New Delhi: Congress leader Sajjan Kumar has resigned from the Congress by submitting his resignation from the primary membership of the party. He has written to the party president Rahul Gandhi on Tuesday informing the same. "I tender my resignation with immediate effect from the primary membership of the Indian National Congress in the wake of the judgement of the hon'be high court of Delhi against me," he said in the letter to Gandhi.


On Monday, the Delhi High Court convicted Kumar for his role in the 1984 anti-Sikh riots and sentenced him to imprisonment for life.

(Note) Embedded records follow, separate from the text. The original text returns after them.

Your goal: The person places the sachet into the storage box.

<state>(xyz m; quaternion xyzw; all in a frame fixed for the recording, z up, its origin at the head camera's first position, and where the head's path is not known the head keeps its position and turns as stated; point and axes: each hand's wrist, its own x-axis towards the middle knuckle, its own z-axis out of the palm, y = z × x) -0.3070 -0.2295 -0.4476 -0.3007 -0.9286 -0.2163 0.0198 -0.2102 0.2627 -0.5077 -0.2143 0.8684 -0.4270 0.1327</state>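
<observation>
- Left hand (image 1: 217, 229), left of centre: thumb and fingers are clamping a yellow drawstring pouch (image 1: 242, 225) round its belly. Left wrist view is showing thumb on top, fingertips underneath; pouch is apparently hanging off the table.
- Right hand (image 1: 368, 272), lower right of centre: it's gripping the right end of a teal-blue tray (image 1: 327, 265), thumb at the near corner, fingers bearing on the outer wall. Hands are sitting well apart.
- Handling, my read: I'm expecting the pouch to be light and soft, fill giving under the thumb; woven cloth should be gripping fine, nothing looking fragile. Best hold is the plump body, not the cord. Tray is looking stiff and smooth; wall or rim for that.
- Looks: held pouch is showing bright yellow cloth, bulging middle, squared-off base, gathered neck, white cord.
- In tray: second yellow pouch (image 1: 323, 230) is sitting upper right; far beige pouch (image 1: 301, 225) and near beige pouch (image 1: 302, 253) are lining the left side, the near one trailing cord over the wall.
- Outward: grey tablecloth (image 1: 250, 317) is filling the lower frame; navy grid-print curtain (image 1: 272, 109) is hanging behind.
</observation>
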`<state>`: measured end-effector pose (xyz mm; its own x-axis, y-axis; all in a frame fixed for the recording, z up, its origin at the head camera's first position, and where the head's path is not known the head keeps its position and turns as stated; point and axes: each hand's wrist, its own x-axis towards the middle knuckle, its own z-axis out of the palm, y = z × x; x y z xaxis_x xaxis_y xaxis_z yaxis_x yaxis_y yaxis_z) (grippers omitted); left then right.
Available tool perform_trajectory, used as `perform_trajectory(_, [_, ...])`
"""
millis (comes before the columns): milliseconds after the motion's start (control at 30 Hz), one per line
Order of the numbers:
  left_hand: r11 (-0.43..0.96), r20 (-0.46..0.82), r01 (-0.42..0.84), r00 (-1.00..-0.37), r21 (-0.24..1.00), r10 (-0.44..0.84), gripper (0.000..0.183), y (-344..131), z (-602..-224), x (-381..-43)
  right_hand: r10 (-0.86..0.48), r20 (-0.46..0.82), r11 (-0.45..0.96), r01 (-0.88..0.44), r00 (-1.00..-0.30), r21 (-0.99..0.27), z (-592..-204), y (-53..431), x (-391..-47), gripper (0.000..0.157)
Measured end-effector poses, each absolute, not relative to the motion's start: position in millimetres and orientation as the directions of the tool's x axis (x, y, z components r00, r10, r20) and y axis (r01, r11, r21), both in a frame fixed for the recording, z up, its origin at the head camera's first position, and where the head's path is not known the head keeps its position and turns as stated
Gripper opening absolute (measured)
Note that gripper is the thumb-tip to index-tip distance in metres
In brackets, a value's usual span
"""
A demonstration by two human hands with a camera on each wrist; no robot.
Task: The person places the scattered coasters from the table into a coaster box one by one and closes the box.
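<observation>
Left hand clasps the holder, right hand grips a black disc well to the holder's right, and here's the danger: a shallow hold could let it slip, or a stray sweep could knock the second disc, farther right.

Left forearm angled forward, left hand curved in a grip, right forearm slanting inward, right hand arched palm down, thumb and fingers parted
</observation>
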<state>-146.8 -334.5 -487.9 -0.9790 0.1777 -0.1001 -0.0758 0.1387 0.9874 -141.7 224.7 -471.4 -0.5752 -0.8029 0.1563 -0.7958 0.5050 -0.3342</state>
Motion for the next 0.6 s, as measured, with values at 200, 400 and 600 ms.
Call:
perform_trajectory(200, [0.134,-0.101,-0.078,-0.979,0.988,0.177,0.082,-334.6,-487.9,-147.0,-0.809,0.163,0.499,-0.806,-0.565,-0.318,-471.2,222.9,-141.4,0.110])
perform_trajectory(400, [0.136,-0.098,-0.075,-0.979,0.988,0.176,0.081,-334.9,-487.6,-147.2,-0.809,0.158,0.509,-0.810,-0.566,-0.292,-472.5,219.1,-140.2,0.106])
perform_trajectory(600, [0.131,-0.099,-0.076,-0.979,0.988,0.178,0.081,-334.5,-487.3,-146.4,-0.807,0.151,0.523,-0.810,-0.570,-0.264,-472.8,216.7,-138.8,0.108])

The court said it was perpetrated by those with "political patronage" and pushed for a new law for speedy prosecution of genocide and mass killings.

However, the victims, who claimed they faced threats and oppression in their long legal battle, wished they had got justice earlier and demanded that the leaders involved in the violence should be given a punishment befitting their reprehensible crime of "murdering innocents".

Describing the riots as "crimes against humanity", the high court awarded Kumar life term for "remainder of his natural life", convicting him of criminal conspiracy and abetment in commission of crimes of murder, promoting enmity between different groups on grounds of religion and doing acts prejudicial to maintenance of communal harmony and defiling and destruction of a Gurdwara.

The case in which Kumar was convicted related to killing of five Sikhs in Raj Nagar part-I area in Palam Colony in South West Delhi on November 1-2, 1984 during the riots in the national capital and other parts of the country following the assassination of the then prime minister Indira Gandhi by her two Sikh bodyguards on October 31.